Authors: Rosamund Bartlett
Tolstoy was by this point bored with regimental life in the Caucasus, dissatisfied with himself and longing for a change of scenery, so before he returned to Starogladkovskaya in October, he applied to be transferred to active duty in the war against Turkey. In January 1854, when his request was granted and he was finally promoted to full officer class as an ensign, he decided to travel to his new regiment in Bucharest via Yasnaya Polyana, a detour of over 600 miles. February was an ecstatic month for Tolstoy. He was overjoyed to see Yasnaya Polyana again, and be reunited with his beloved Aunt Toinette. He went to see his sister Masha at Pokrovskoye, and his brother Dmitry at Shcherbachevka, and in Moscow the four Tolstoy brothers posed for a photograph. It was the last time they would ever be together. The visit was over all too soon. On 3 March Tolstoy set off to join his new artillery brigade, travelling via Kursk, Poltava and Kishinyov before finally arriving in Bucharest ten days later, shortly before France and Britain declared war on Russia.

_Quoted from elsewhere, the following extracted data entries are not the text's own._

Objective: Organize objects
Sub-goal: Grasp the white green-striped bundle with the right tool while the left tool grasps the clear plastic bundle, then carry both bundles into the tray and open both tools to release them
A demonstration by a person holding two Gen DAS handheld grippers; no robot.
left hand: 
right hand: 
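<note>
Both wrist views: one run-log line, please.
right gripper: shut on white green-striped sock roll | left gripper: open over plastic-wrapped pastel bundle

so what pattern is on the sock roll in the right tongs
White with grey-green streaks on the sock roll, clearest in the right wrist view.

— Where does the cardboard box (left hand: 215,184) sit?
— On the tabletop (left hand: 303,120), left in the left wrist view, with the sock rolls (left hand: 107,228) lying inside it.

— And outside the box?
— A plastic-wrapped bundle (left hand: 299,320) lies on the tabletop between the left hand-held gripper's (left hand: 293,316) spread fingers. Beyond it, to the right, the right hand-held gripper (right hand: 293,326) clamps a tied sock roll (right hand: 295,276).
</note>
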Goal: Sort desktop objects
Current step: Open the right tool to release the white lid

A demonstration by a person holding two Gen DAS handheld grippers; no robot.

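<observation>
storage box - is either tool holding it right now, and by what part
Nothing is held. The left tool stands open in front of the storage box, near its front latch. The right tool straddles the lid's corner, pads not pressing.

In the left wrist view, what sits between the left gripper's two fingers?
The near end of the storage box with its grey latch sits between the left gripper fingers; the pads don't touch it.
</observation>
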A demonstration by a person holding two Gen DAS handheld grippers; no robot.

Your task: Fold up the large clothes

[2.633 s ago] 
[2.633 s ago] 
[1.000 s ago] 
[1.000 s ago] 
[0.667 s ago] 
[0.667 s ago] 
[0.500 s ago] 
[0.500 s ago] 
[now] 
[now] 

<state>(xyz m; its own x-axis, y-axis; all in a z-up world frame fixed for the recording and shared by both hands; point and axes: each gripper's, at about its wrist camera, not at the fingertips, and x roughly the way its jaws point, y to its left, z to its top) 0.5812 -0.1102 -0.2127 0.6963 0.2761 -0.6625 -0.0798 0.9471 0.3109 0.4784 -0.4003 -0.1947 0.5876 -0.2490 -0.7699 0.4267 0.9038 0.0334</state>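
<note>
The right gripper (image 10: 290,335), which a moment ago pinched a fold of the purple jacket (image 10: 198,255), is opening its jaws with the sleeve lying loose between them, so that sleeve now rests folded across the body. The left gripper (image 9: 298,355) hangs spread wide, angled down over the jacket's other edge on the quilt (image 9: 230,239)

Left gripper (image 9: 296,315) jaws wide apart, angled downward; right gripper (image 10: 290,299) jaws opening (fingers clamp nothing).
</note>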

The Crimean War ostensibly blew up over access to the holy sites in Palestine, but was really about Russia's expansionist ambitions, and the threat that they represented to French and British interests. After the annexation of Georgia in 1801, and Bessarabia in 1812, Russia proceeded to defeat the Ottoman Empire in 1829, thus acquiring new powers and new territories (including part of Armenia). For the allies, it was only a matter of time before Nicholas I gained full access to the eastern Mediterranean. Hostilities between Turkey and Russia began in October 1853, most of them taking place around the mouth of the Danube. When France and Britain became involved in March 1854, and Russia was forced to withdraw from Moldavia and Wallachia, wrongly counting on Austrian support (in return for having sent in troops to quash the rebellion in Hungary in 1850), the Crimean peninsula became the main theatre of war. So Tolstoy was out of luck again, as three months after he arrived in Bucharest the main action was transferred elsewhere.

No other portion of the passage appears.